- **Work task**:
Give back the full listing, character for character, with no pictures.
──────── Study material ────────
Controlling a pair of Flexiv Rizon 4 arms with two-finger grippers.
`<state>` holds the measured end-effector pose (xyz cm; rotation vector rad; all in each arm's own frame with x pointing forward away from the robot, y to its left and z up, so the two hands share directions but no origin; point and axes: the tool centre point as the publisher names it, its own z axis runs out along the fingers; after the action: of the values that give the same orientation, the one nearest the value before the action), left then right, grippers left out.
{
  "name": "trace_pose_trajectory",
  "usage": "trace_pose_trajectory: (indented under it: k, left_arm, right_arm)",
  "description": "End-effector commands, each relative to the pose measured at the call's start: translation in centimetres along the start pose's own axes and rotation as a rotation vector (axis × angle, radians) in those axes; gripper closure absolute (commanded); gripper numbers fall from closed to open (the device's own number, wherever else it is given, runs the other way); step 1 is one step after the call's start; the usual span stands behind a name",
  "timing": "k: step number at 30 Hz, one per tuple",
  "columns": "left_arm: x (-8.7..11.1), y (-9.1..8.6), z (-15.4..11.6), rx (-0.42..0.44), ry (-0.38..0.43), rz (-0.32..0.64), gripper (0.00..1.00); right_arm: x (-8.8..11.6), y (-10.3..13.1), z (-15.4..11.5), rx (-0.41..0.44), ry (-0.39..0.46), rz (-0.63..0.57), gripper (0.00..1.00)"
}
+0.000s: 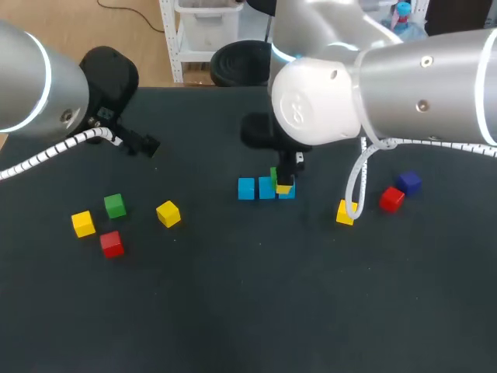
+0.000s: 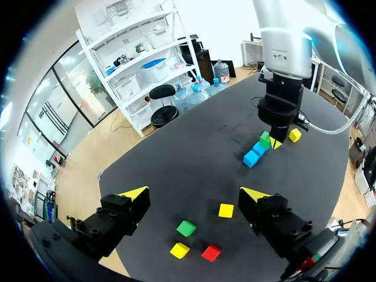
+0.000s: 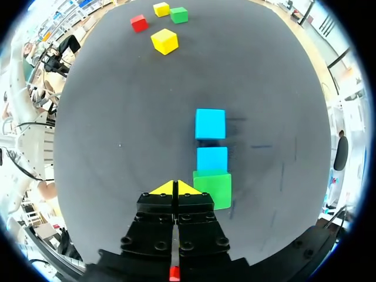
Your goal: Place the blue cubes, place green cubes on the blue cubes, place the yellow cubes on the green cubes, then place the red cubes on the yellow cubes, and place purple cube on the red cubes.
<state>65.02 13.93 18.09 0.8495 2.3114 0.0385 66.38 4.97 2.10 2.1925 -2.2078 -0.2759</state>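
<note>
The left gripper [image 2: 194, 194] hung with fingers spread wide, gripping nothing. Beneath it lay a loose green cube [image 2: 186, 228], two yellow cubes [image 2: 226, 210] and a red cube [image 2: 211, 252]. The right gripper [image 3: 175, 188] had its fingers pressed together, empty. Just beside it, a stacked green cube [image 3: 212, 188] topped the near end of the blue cubes [image 3: 210, 124]. Beyond it lay another yellow cube [image 1: 345, 212], another red cube [image 1: 391, 199] and the purple cube [image 1: 408, 183].

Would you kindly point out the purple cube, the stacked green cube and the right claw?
purple cube [image 1: 409, 183]: head view, its top face.
stacked green cube [image 3: 212, 187]: right wrist view, its top face.
right claw [image 3: 175, 188]: right wrist view, between its closed yellow tips.
</note>
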Motion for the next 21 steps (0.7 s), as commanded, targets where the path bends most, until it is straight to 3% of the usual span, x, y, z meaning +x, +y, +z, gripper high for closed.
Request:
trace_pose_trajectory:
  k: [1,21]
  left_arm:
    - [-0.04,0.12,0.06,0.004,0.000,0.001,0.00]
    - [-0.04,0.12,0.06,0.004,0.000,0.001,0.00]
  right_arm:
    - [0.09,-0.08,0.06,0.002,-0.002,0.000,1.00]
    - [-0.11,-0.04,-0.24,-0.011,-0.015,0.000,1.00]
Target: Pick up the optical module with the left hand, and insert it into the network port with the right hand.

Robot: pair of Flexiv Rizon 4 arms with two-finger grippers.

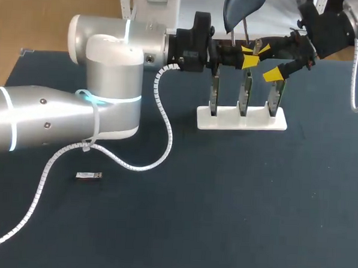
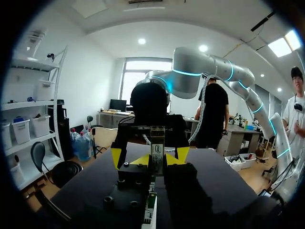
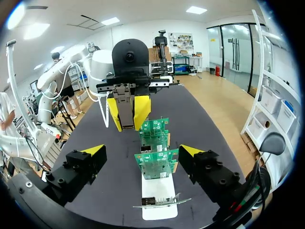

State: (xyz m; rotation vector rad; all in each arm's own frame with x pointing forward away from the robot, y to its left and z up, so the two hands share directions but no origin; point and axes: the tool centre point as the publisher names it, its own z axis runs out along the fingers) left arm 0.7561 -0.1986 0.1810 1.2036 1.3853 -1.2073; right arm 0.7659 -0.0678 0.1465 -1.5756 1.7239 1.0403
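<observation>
Dark table [image 1: 222, 220], optical module [image 3: 126, 112] in left fingers [image 3: 142, 110]

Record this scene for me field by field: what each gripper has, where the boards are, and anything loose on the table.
left gripper: jaws shut on the optical module, near the tops of the boards
right gripper: jaws open, empty, facing the boards
circuit boards: three, upright in a row
white stand: holds the boards, on the table
second module: lying flat on the table, far from the stand
</observation>
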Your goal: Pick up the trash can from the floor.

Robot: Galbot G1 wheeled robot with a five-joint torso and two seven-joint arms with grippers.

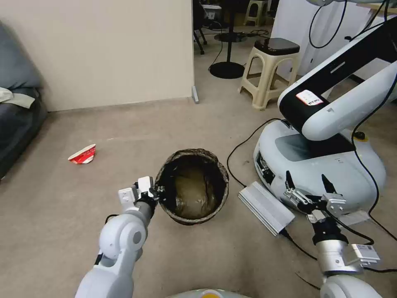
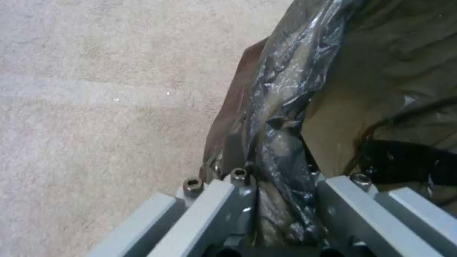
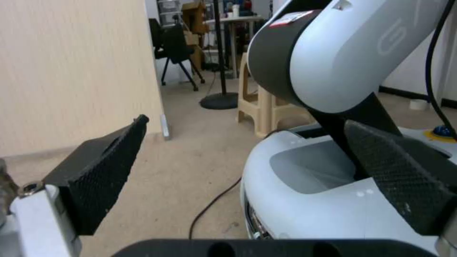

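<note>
A crushed red-and-white cup (image 1: 82,154) lies on the floor (image 1: 62,207). The left gripper (image 1: 158,193) pinches the trash can (image 1: 192,186) by its bag-covered left rim; only the dark bag shows inside. The right gripper (image 1: 308,186) hangs spread, holding nothing.

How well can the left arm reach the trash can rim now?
Probably yes: the left gripper is already at the trash can, its fingers straddling the bag-covered rim, nothing between. The right gripper hangs open, apart.
</note>
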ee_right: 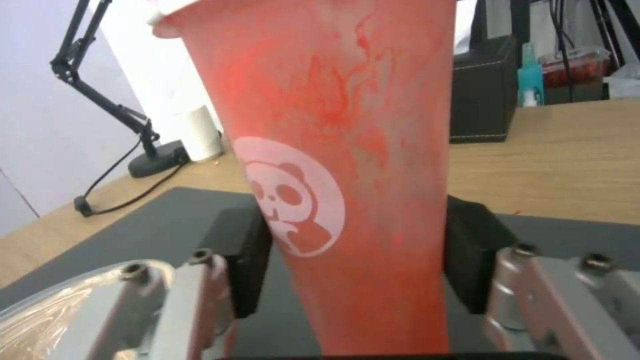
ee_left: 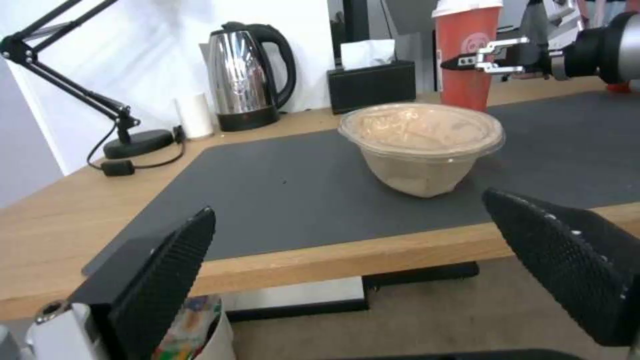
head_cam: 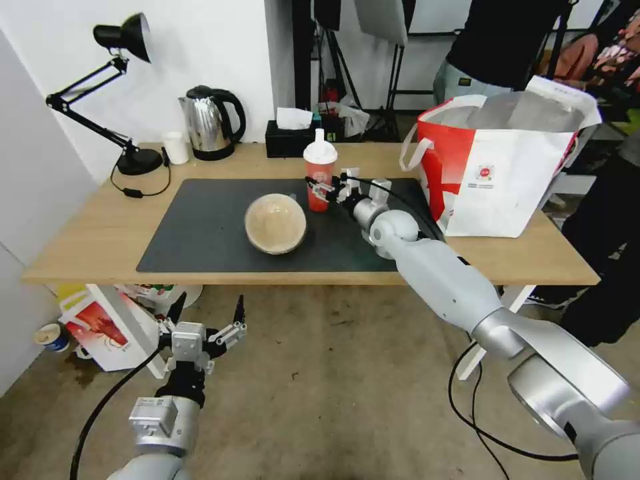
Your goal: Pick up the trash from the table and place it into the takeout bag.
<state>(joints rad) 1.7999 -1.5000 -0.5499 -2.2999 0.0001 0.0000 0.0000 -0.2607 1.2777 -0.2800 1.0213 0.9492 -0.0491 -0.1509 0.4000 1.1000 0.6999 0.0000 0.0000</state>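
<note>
A white wall (head_cam: 200,47) rises behind the black desk lamp (head_cam: 120,93), whose round base sits just beside a small white cup (head_cam: 176,147) and near a steel kettle (head_cam: 212,122). Farther along from the lamp stands a black tissue box (head_cam: 290,137), and beyond it dark stands and tripod legs (head_cam: 393,73) crowd the room. Below the lamp spreads a worn brownish concrete floor (head_cam: 333,373), with a red-and-white printed carton (head_cam: 107,327) lying on it.

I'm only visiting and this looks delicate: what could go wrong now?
The right pincer squeezes the tall red cup low down, so it might tip when lifted. The domed bowl sits close beside it and could get bumped. The takeout bag has a soft rim that the cup could catch on.
</note>
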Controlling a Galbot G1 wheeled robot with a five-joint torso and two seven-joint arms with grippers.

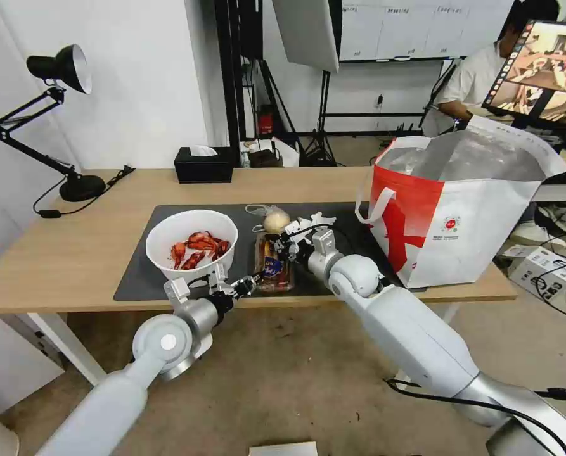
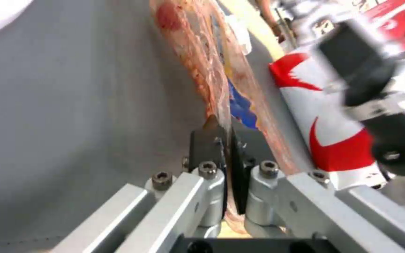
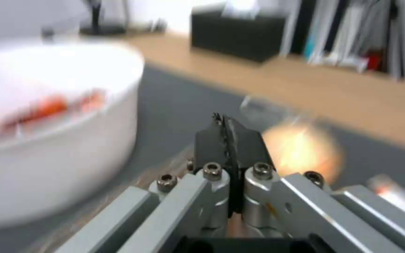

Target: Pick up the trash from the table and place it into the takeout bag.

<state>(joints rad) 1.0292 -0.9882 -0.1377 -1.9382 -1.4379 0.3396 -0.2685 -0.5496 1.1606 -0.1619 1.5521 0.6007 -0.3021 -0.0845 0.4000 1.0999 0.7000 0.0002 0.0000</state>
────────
- **Task answer**:
Controlling a pair of Flexiv Rizon 4 arms with two-finger grippers.
`<state>` holds the measured end-effector pose (xyz cm; rotation vector rad; all in each arm's own frame with x pointing forward away from the robot, y to its left and z up, so the two hands share directions but no origin; point and axes: the tool centre point as the publisher names it, its own z axis runs out along the fingers; after the action: of the values that give the same orientation, the one nearest the value before the action), left then right, grippers left out.
{
  "name": "trace_pose_trajectory",
  "usage": "trace_pose_trajectory: (indented under it: k, left_arm, right_arm)",
  "description": "End-effector commands, each relative to the pose measured at the call's start: translation in centimetres along the start pose's own axes and rotation as a rotation vector (axis × angle, radians) in those axes; gripper closure absolute (commanded); gripper numbers fall from closed to open (the device's own number, wherever else it is given, runs the other way); step 1 is one step after the call's start; the usual span stands behind a name",
  "timing": "k: step number at 30 Hz, one per tuple",
  "columns": "left_arm: x (-8.7..11.1), y (-9.1..8.6), z (-15.4..11.6), rx (-0.42..0.44), ry (-0.38..0.43), rz (-0.32..0.64), gripper (0.00..1.00); right_arm: x (-8.8..11.6), y (-10.3..13.1), z (-15.4..11.5), rx (-0.41..0.44), ry (-0.39..0.46), rz (-0.63..0.57), gripper (0.00..1.00)"
}
+0.000s: 
+0.000s: 
+0.000s: 
Your goal: Place the blue cubes, place green cubes on the blue cubes, place the yellow cubes on the green cubes, then place the red cubes on the yellow cubes, and place purple cube on the red cubes.
<state>65.02 13.93 18.09 0.8495 2.3114 0.0385 66.38 4.97 2.10 2.1925 -2.2078 -0.2759</state>
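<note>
The left gripper [image 2: 194, 194] hung with fingers spread wide, gripping nothing. Beneath it lay a loose green cube [image 2: 186, 228], two yellow cubes [image 2: 226, 210] and a red cube [image 2: 211, 252]. The right gripper [image 3: 175, 188] had its fingers pressed together, empty. Just beside it, a stacked green cube [image 3: 212, 188] topped the near end of the blue cubes [image 3: 210, 124]. Beyond it lay another yellow cube [image 1: 345, 212], another red cube [image 1: 391, 199] and the purple cube [image 1: 408, 183].

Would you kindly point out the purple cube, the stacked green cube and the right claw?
purple cube [image 1: 409, 183]: head view, its top face.
stacked green cube [image 3: 212, 187]: right wrist view, its top face.
right claw [image 3: 175, 188]: right wrist view, between its closed yellow tips.
</note>
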Motion for the next 21 steps (0.7 s), as commanded, targets where the path bends most, until it is straight to 3% of the usual span, x, y, z meaning +x, +y, +z, gripper high for closed.
Request:
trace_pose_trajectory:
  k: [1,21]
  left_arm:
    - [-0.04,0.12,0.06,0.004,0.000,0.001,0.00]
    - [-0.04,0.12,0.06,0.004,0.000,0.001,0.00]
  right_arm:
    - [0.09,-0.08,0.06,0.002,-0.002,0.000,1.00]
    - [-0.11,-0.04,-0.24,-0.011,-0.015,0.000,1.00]
Target: Pick up the optical module with the left hand, and insert it into the network port with the right hand.

Robot: pair of Flexiv Rizon 4 arms with two-finger grippers.


State: (xyz m; rotation vector rad; all in each arm's own frame with x pointing forward away from the robot, y to its left and z up, so the two hands share directions but no origin; point and axes: the tool centre point as the publisher names it, its own z axis runs out along the fingers) left arm 0.7561 -0.1986 0.1810 1.2036 1.3853 -1.2073; right arm 0.7659 -0.0678 0.1465 -1.5756 1.7239 1.0403
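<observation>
Dark table [image 1: 222, 220], optical module [image 3: 126, 112] in left fingers [image 3: 142, 110]

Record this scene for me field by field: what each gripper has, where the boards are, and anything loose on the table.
left gripper: jaws shut on the optical module, near the tops of the boards
right gripper: jaws open, empty, facing the boards
circuit boards: three, upright in a row
white stand: holds the boards, on the table
second module: lying flat on the table, far from the stand
</observation>
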Your goal: Pick up the trash can from the floor.

Robot: Galbot G1 wheeled robot with a five-joint torso and two seven-joint arms with grippers.


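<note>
A crushed red-and-white cup (image 1: 82,154) lies on the floor (image 1: 62,207). The left gripper (image 1: 158,193) pinches the trash can (image 1: 192,186) by its bag-covered left rim; only the dark bag shows inside. The right gripper (image 1: 308,186) hangs spread, holding nothing.

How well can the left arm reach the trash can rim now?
Probably yes: the left gripper is already at the trash can, its fingers straddling the bag-covered rim, nothing between. The right gripper hangs open, apart.
</note>
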ee_right: 
ee_left: 
head_cam: 
Your goal: Pick up the trash from the table and place it into the takeout bag.
<state>(joints rad) 1.7999 -1.5000 -0.5499 -2.2999 0.0001 0.0000 0.0000 -0.2607 1.2777 -0.2800 1.0213 0.9492 -0.0491 -0.1509 0.4000 1.1000 0.6999 0.0000 0.0000</state>
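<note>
A white wall (head_cam: 200,47) rises behind the black desk lamp (head_cam: 120,93), whose round base sits just beside a small white cup (head_cam: 176,147) and near a steel kettle (head_cam: 212,122). Farther along from the lamp stands a black tissue box (head_cam: 290,137), and beyond it dark stands and tripod legs (head_cam: 393,73) crowd the room. Below the lamp spreads a worn brownish concrete floor (head_cam: 333,373), with a red-and-white printed carton (head_cam: 107,327) lying on it.

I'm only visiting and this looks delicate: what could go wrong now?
The right pincer squeezes the tall red cup low down, so it might tip when lifted. The domed bowl sits close beside it and could get bumped. The takeout bag has a soft rim that the cup could catch on.
</note>
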Controlling a Galbot G1 wheeled robot with a five-joint torso and two seven-joint arms with grippers.


Target: Pick up the trash from the table and place it into the takeout bag.

<state>(joints rad) 1.0292 -0.9882 -0.1377 -1.9382 -1.4379 0.3396 -0.2685 -0.5496 1.1606 -0.1619 1.5521 0.6007 -0.3021 -0.0845 0.4000 1.0999 0.7000 0.0002 0.0000</state>

That's the answer, with nothing more to add.